[Items from a dataset]
-----

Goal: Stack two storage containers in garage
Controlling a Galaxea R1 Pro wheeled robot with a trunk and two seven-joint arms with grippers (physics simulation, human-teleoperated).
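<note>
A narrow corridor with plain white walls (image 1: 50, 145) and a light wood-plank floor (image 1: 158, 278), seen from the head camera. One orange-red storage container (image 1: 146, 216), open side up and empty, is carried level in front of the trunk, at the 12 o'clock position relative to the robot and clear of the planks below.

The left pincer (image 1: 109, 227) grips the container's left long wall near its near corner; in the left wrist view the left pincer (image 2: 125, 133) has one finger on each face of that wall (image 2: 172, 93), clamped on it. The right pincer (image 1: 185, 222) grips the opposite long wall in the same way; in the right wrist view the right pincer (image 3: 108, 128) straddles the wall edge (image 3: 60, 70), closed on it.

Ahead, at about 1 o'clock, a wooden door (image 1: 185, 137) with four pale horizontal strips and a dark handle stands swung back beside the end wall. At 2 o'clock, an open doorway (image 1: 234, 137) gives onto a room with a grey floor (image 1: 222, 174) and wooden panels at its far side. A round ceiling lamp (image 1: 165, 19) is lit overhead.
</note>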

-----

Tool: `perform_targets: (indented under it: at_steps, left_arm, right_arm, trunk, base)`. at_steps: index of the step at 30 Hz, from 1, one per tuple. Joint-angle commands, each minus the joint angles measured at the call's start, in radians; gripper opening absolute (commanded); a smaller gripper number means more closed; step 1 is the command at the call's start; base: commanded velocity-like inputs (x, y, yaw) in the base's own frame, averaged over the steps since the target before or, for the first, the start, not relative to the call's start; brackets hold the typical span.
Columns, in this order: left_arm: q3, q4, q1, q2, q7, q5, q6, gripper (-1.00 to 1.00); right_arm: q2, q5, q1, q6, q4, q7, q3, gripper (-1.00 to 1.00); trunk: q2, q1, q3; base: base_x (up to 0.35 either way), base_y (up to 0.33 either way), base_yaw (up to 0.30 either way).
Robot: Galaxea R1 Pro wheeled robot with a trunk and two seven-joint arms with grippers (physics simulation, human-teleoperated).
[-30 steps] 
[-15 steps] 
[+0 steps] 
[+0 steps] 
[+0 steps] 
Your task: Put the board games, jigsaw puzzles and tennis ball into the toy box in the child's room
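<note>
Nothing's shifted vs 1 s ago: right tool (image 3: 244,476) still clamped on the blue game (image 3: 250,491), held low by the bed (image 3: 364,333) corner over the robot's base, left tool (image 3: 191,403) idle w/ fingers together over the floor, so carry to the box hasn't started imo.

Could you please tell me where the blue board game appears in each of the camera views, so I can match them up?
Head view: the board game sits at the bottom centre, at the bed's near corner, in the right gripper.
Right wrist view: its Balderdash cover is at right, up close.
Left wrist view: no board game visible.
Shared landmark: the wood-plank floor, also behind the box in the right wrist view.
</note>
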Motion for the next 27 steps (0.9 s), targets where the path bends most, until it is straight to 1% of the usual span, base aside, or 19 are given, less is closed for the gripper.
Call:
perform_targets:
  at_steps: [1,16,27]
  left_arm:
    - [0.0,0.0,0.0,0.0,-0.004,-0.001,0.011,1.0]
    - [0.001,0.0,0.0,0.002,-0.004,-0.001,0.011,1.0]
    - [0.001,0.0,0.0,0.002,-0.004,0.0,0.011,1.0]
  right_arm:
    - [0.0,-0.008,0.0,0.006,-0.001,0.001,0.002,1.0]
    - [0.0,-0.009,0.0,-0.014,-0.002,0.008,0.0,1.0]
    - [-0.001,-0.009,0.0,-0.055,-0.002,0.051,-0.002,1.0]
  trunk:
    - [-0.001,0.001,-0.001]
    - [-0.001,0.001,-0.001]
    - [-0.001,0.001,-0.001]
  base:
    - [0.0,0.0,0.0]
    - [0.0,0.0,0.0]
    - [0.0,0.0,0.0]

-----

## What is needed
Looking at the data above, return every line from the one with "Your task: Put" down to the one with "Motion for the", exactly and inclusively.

## Reply to the exercise
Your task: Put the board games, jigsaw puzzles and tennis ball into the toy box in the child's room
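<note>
Nothing's shifted vs 1 s ago: right tool (image 3: 244,476) still clamped on the blue game (image 3: 250,491), held low by the bed (image 3: 364,333) corner over the robot's base, left tool (image 3: 191,403) idle w/ fingers together over the floor, so carry to the box hasn't started imo.

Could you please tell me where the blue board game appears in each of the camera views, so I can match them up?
Head view: the board game sits at the bottom centre, at the bed's near corner, in the right gripper.
Right wrist view: its Balderdash cover is at right, up close.
Left wrist view: no board game visible.
Shared landmark: the wood-plank floor, also behind the box in the right wrist view.
</note>
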Motion for the next 27 steps (0.9 s), targets where the path bends most, until it is straight to 1% of the usual span, base aside, or 19 are given, less is closed for the gripper.

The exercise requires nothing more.